What you need to do | Because the images are not wanted, restate every line below word for word without them.

+ + + + + + +

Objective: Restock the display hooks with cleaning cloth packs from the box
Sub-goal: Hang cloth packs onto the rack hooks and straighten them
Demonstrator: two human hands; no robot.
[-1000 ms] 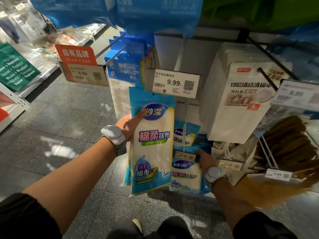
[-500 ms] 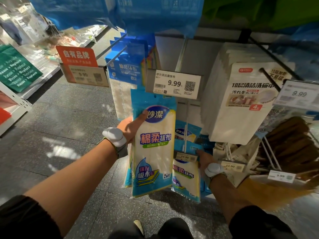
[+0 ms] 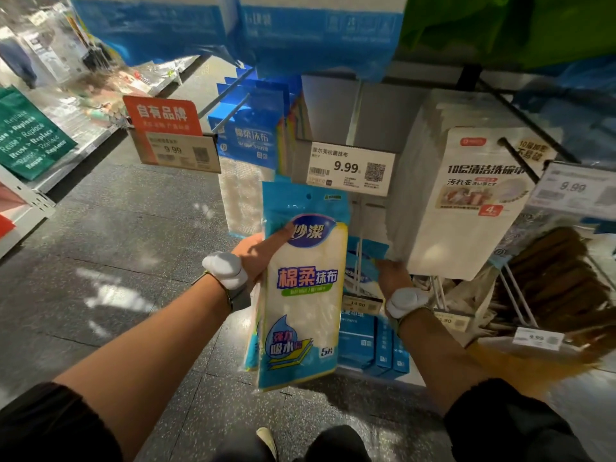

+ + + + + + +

Your response |
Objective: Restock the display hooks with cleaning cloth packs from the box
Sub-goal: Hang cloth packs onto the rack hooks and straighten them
Demonstrator: two human hands; no robot.
[-1000 ms] 
[-500 ms] 
[+0 ms] 

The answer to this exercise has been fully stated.